I snorted. “Yeah. I noticed.”

His brows lifted slightly, but he didn’t push it. “The money helps. But honestly? What keeps me in it is the people. Laura, Jack, Liam… they care. They built something that isn’t sketchy or dangerous. I feel safe there.”

I nodded slowly. “I want to feel that.”

“You will.”

I took another sip of my drink, then glanced over. “Are you gonna be in this scene?”

His mouth twitched. “Yep. Front row.”

I paused. “Like… one of the ones…” I trailed off, suddenly very aware of the heat crawling up my neck.

“Yep,” he said again, smug as hell. “I’ll be one of the splatter artists.”

“Jesus.”

He laughed. “Why are you blushing, Bradley?”

I stared straight ahead. “I’m not.”

“You are.”

I rolled my eyes, but I couldn’t stop the flutter in my chest. Because here’s the thing: he didn’t gross me out. The idea of Nico, naked, grinning, and making a mess on me, wasn’t horrifying. It was… complicated. Hot, sure. But also confusing and a little thrilling in a way I wasn’t ready to admit.

“It’s not you I’m worried about,” I muttered, before I could stop myself. “It’s… the other guys.”

He quieted for a moment. “I get that.”

There was a pause, then he leaned in a little. “Can I tell you something?”

“Yeah.”

“I know about the jail stuff.”

My whole body went stiff. “Of course you do.”

“But I don’t care.”

I looked at him, really looked, trying to find a crack in the effortless charm. There wasn’t one. He just meant it.

“Nasty shit happens to good people,” he said. “Sometimes you get knocked down hard. Doesn’t mean you’re not a good person.”

I swallowed. “I’ve never thought of myself that way. ‘Good.’”

“Well,” he said, nudging his knee against mine, “maybe it’s time you started. And until then… I got you. You’re not going through this alone.”

Something inside me softened, just slightly. I wasn’t used to this.

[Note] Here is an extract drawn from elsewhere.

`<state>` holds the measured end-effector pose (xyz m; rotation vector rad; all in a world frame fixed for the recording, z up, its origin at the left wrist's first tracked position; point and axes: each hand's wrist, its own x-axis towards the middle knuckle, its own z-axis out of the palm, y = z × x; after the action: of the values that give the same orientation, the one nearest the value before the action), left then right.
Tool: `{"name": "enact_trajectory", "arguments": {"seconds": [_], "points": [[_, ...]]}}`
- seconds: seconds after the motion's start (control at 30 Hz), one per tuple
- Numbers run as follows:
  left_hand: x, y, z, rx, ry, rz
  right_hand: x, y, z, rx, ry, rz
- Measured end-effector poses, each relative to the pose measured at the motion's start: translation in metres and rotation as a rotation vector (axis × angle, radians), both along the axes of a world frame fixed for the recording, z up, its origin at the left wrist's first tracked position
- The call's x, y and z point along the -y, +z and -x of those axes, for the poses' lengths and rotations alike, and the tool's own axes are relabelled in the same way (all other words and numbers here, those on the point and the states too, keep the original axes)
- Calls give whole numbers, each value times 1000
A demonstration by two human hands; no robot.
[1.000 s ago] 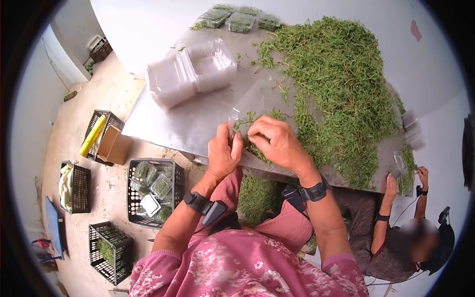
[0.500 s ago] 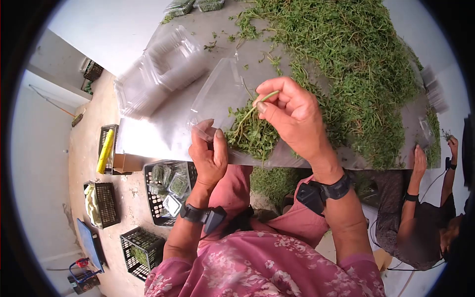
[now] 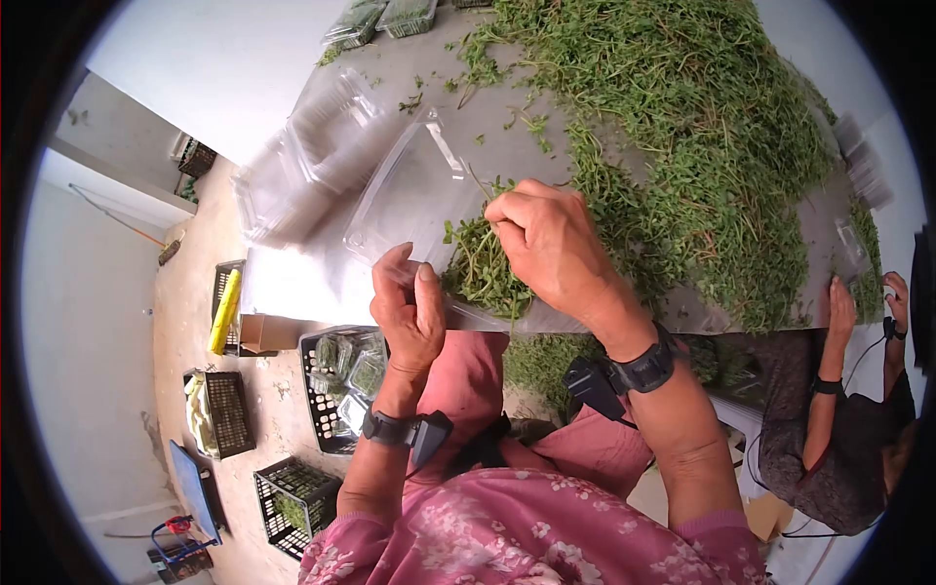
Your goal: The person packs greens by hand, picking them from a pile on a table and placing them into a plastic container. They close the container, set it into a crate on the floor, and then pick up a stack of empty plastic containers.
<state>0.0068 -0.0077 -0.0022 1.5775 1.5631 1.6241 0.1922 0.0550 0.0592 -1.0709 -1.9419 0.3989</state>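
An open clear plastic container (image 3: 405, 195) lies on the metal table (image 3: 497, 132), its near part filled with green sprigs (image 3: 484, 268). My left hand (image 3: 408, 310) is at the container's near left edge, with thumb and fingertips pinched on its clear plastic wall. Over the sprigs, my right hand (image 3: 556, 249) is closed, palm down, fingertips together at the container's right side. What it pinches, if anything, is hidden behind the fingers. A big heap of loose greens (image 3: 702, 146) spreads to the right.
Stacked empty clear containers (image 3: 312, 161) stand at the left, filled ones (image 3: 405, 15) at the far edge. Black crates (image 3: 222, 414) are on the floor at left. A co-worker (image 3: 829, 439) has hands by the table's right side.
My right hand has turned palm down and moved lower left over the sprigs; the stem it pinched no longer shows between its fingertips. The view has shifted slightly.
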Motion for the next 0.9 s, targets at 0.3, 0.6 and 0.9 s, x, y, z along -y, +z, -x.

To kindness that didn’t come with strings.

He took another sip and smirked. “And hey, if it helps, I promise to make my contribution to your many facials… tastefully.”

“Oh, my God.” I buried my face in my hands.

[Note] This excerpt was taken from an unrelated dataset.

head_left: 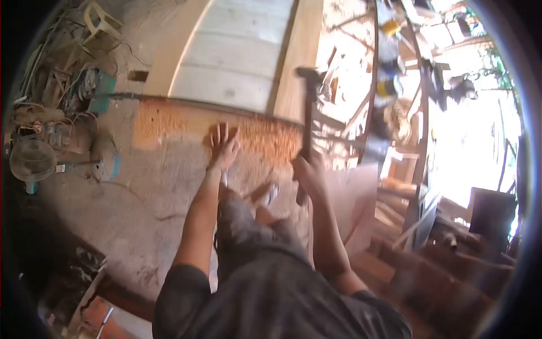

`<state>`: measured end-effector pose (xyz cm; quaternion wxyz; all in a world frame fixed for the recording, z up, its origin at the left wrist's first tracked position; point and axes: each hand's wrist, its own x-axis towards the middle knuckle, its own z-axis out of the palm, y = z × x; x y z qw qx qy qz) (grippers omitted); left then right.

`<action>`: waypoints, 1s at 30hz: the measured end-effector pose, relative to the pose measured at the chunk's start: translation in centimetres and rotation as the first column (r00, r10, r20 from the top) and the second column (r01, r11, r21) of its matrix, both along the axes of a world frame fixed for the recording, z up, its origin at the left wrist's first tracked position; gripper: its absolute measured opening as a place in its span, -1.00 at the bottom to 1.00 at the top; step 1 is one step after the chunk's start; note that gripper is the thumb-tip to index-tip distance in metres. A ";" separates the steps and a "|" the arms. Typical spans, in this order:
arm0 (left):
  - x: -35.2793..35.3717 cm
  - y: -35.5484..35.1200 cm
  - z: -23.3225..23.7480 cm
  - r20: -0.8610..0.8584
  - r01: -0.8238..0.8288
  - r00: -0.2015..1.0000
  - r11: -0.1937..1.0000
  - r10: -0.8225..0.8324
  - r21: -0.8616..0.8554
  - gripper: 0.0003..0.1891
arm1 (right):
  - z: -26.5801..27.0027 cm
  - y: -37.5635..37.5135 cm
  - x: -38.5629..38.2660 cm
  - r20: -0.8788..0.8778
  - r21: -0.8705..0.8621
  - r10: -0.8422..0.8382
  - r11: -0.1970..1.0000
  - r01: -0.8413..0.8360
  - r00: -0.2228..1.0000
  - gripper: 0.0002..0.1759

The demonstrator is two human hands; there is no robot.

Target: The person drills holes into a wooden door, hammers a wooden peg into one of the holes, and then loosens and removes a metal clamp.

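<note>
My right hand is wrapped around the handle of a hammer, which stands nearly upright with its head raised at the top. My left hand lies with fingers spread on the near wooden rail, between two patches of orange wood shavings. A long thin dark bar runs across the work just beyond those fingers. Past the bar stretches a wooden-framed panel with pale grey boards inside light wood stiles. The hammer and right hand are somewhat blurred.
At the left stand a pale plastic chair, a round bowl-like container and cluttered tools. Wood racks with cans line the right side. A flat board lies beside my right forearm. Concrete floor shows below.
</note>
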<state>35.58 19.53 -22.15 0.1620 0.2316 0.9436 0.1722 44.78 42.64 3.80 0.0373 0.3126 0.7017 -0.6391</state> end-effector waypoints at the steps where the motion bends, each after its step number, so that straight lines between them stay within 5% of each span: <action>1: -1.9 0.5 -0.2 -0.012 -0.018 1.000 1.000 0.018 -0.020 -0.37 | 3.6 0.3 -0.7 -0.200 -0.091 -0.030 0.996 0.012 0.979 -0.89; 2: -1.9 0.3 -0.2 0.005 -0.017 1.000 1.000 0.017 0.003 -0.37 | 6.2 0.9 -1.9 -0.530 -0.017 0.070 0.996 -0.093 0.845 -0.90; 4: -0.9 -0.1 -0.3 -0.026 -0.007 1.000 1.000 0.007 0.005 -0.37 | 8.0 -0.1 -2.4 -0.797 -0.276 -0.155 0.953 -0.124 0.584 -0.89; 5: -1.7 0.2 -0.1 -0.071 -0.005 0.997 1.000 0.006 0.016 -0.37 | 2.4 1.3 -2.0 -0.880 -0.175 -0.113 0.980 -0.095 0.461 -0.91; 6: -1.8 0.2 0.0 -0.065 0.001 0.998 1.000 -0.001 0.003 -0.37 | -4.9 1.4 0.7 -0.791 0.065 0.009 0.995 0.070 0.612 -0.90; 7: -2.2 0.3 -0.2 -0.084 -0.009 0.996 1.000 0.008 -0.008 -0.37 | -10.3 1.2 3.5 -0.491 0.096 -0.029 0.991 0.088 0.871 -0.88; 8: -2.0 0.3 -0.4 -0.095 -0.015 0.995 1.000 0.013 -0.026 -0.37 | -15.6 1.0 6.4 -0.109 0.126 -0.010 0.992 0.023 0.994 -0.85; 9: -1.6 0.5 -0.3 -0.106 -0.021 0.994 0.999 0.017 -0.041 -0.38 | -15.2 0.2 7.0 0.479 -0.131 0.058 0.991 0.007 0.876 -0.82; 11: -2.7 0.4 0.2 -0.104 -0.023 0.994 1.000 0.024 0.012 -0.38 | -14.7 0.6 5.8 0.391 -0.155 -0.015 0.985 0.082 0.920 -0.81; 14: -1.5 0.1 0.0 -0.040 -0.005 0.999 0.999 0.007 0.050 -0.37 | -1.9 0.9 2.1 0.125 -0.122 -0.047 0.991 0.062 0.991 -0.87; 15: -3.1 0.5 -0.3 -0.092 -0.016 0.996 0.998 0.021 0.059 -0.37 | 1.6 1.4 1.3 -0.033 -0.240 -0.138 0.963 0.126 0.990 -0.91; 16: -3.2 0.4 -0.8 -0.122 -0.017 0.992 0.998 0.024 0.059 -0.38 | 4.0 2.4 0.4 -0.348 0.105 0.059 0.994 -0.024 0.935 -0.86; 18: -1.6 0.1 -1.0 -0.124 -0.010 0.992 0.999 0.015 0.042 -0.37 | 8.6 3.7 -1.3 -0.739 -0.067 0.050 0.987 -0.148 0.672 -0.78; 20: -1.7 0.0 -0.9 -0.112 0.003 0.994 0.999 0.001 0.036 -0.38 | 1.6 3.5 -1.3 -0.903 -0.071 -0.040 0.996 -0.058 0.428 -0.82; 21: -1.6 0.1 -1.0 -0.107 0.009 0.994 0.999 -0.005 0.034 -0.38 | -5.2 3.0 0.3 -0.838 0.071 -0.005 0.990 0.118 0.545 -0.82; 22: -1.8 0.3 -1.1 -0.114 -0.016 0.993 0.998 0.023 0.061 -0.40 | -12.1 2.5 3.6 -0.531 0.258 0.015 0.955 0.145 0.847 -0.81; 23: -1.7 0.2 -1.3 -0.116 -0.030 0.993 0.997 0.039 0.077 -0.41 | -17.0 2.1 6.9 -0.004 0.324 0.027 0.946 -0.024 1.000 -0.80; 24: -1.6 0.1 -1.4 -0.120 -0.039 0.992 0.995 0.050 0.094 -0.42 | -18.5 1.9 8.1 0.483 0.186 0.063 0.967 -0.172 0.873 -0.78; 28: -2.1 -0.1 -1.5 0.001 -0.091 0.996 0.966 0.094 0.240 -0.51 | -10.1 0.3 9.0 0.494 0.036 0.058 0.996 -0.087 0.867 -0.88; 30: -2.2 -0.1 -3.2 -0.079 -0.076 0.992 0.961 0.100 0.265 -0.52 | -5.8 1.3 7.8 0.269 0.005 0.007 1.000 -0.008 0.963 -0.89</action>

He cackled. “You walked right into that one.”

“Please stop talking.”

“Never. You’re too fun when you’re flustered.”

I groaned, but a smile tugged at the corner of my mouth, anyway. Somehow, in the span of a drink and a half, Nico had managed to pull me out of the pit I’d been spiraling into all afternoon.

He glanced at his phone and then nudged me lightly with his elbow. “Hey… I’m doing a set tonight. Open mic at a bar in Bushwick. Nothing fancy. Mostly sad hipsters and comics who peaked in 2013, but I usually get a few laughs.”

I blinked at him. “You want me to come?”

“Yeah.” His smile was softer now. “I think you could use a laugh. And I think I could use… someone in the audience who doesn’t throw fries when I bomb.”

I hesitated, heart weirdly fluttery again. “Sure. Yeah. Why not?”

“Cool.” He stood up and tossed a few bills on the bar. “I’ll text you the info. Wear something slutty.”

I snorted. “For Bushwick?”

He shot me with a finger gun. “Yes. The sluttier the better.”

And just like that, the panic about the shoot wasn’t gone, but it wasn’t suffocating me anymore either.

With Nico around, everything felt just a little less terrifying.